Stored data =>

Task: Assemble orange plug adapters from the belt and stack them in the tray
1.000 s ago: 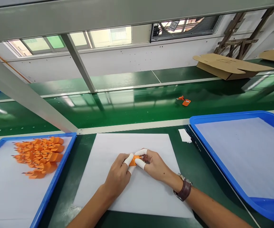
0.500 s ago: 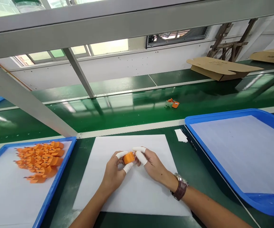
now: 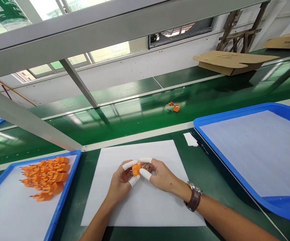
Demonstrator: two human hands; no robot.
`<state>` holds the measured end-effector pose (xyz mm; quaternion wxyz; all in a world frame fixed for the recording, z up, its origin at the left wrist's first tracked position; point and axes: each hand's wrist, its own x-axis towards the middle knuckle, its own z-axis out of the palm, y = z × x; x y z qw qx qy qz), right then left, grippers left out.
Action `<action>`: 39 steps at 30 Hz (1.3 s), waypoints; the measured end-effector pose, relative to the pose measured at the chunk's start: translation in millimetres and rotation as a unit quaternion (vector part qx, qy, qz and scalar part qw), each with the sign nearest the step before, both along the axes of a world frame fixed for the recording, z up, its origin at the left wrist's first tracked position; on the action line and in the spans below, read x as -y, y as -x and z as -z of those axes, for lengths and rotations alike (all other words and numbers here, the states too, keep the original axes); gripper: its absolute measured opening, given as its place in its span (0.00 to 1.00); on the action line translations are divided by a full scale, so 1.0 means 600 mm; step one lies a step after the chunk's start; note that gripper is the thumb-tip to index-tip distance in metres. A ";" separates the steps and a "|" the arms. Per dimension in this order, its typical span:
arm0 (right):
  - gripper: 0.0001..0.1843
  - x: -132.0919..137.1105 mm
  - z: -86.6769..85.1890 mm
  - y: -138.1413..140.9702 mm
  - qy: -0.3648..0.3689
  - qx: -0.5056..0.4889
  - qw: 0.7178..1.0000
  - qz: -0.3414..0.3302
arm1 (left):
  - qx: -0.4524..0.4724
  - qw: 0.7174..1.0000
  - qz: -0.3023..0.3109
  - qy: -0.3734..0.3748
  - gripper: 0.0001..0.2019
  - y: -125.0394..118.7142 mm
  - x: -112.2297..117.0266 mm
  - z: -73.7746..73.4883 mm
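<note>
A small orange plastic part [image 3: 136,168] is pinched between both of my hands above a white sheet [image 3: 145,204]. My left hand [image 3: 121,183] grips it from the left with thumb and forefinger in white finger cots. My right hand [image 3: 160,174], also with white finger cots and a brown watch on its wrist, grips it from the right. A pile of several like orange parts [image 3: 46,176] lies in the blue tray [image 3: 59,204] at the left.
A large blue tray [image 3: 235,115] lined with white sits at the right, with a small white scrap [image 3: 190,139] beside it. One orange part [image 3: 174,107] lies on the green conveyor belt. Flat cardboard boxes [image 3: 230,62] rest beyond. A metal frame bar [image 3: 79,80] slants overhead.
The view has tilted and shifted slightly. My fingers have turned the orange part between them. The lone orange part on the belt has moved to the left.
</note>
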<state>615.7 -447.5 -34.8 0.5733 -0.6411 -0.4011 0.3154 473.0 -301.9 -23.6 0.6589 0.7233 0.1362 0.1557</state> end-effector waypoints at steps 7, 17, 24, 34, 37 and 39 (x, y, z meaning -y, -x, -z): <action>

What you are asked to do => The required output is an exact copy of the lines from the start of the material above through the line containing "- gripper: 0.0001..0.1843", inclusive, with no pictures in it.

Solved problem =>
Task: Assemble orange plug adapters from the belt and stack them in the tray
1.000 s ago: 
0.500 s ago: 
now: 
Demonstrator: two human hands; no robot.
`<state>` holds the measured end-effector pose (xyz mm; quaternion wxyz; all in a world frame fixed for the recording, z up, its origin at the left wrist's first tracked position; point and axes: each hand's wrist, its own x-axis towards the middle knuckle, its own z-axis out of the palm, y = z × x; x y z qw qx qy qz), right then left, grippers left out.
Action `<action>`: 39 steps at 30 Hz (1.3 s), waypoints; the measured end-effector pose, relative to the pose measured at the chunk's start: translation in millimetres and rotation as a unit quaternion (vector part qx, qy, qz and scalar part qw), each with the sign nearest the step before, both along the axes of a world frame fixed for the recording, z up, its origin at the left wrist's first tracked position; on the action line and in the spans below, read x as -y, y as -x and z as -z of those axes, for lengths and rotations alike (all other words and numbers here, the states too, keep the original axes); gripper: its absolute measured opening, given as its place in its span (0.00 to 1.00); on the action line translations are divided by a full scale, so 1.0 means 600 mm; step one lies a step after the chunk's start; note that gripper is the thumb-tip to index-tip distance in metres. A ";" separates the steps and a "|" the arms. Per dimension in this order, its typical span:
arm0 (right):
  - gripper: 0.0001..0.1843

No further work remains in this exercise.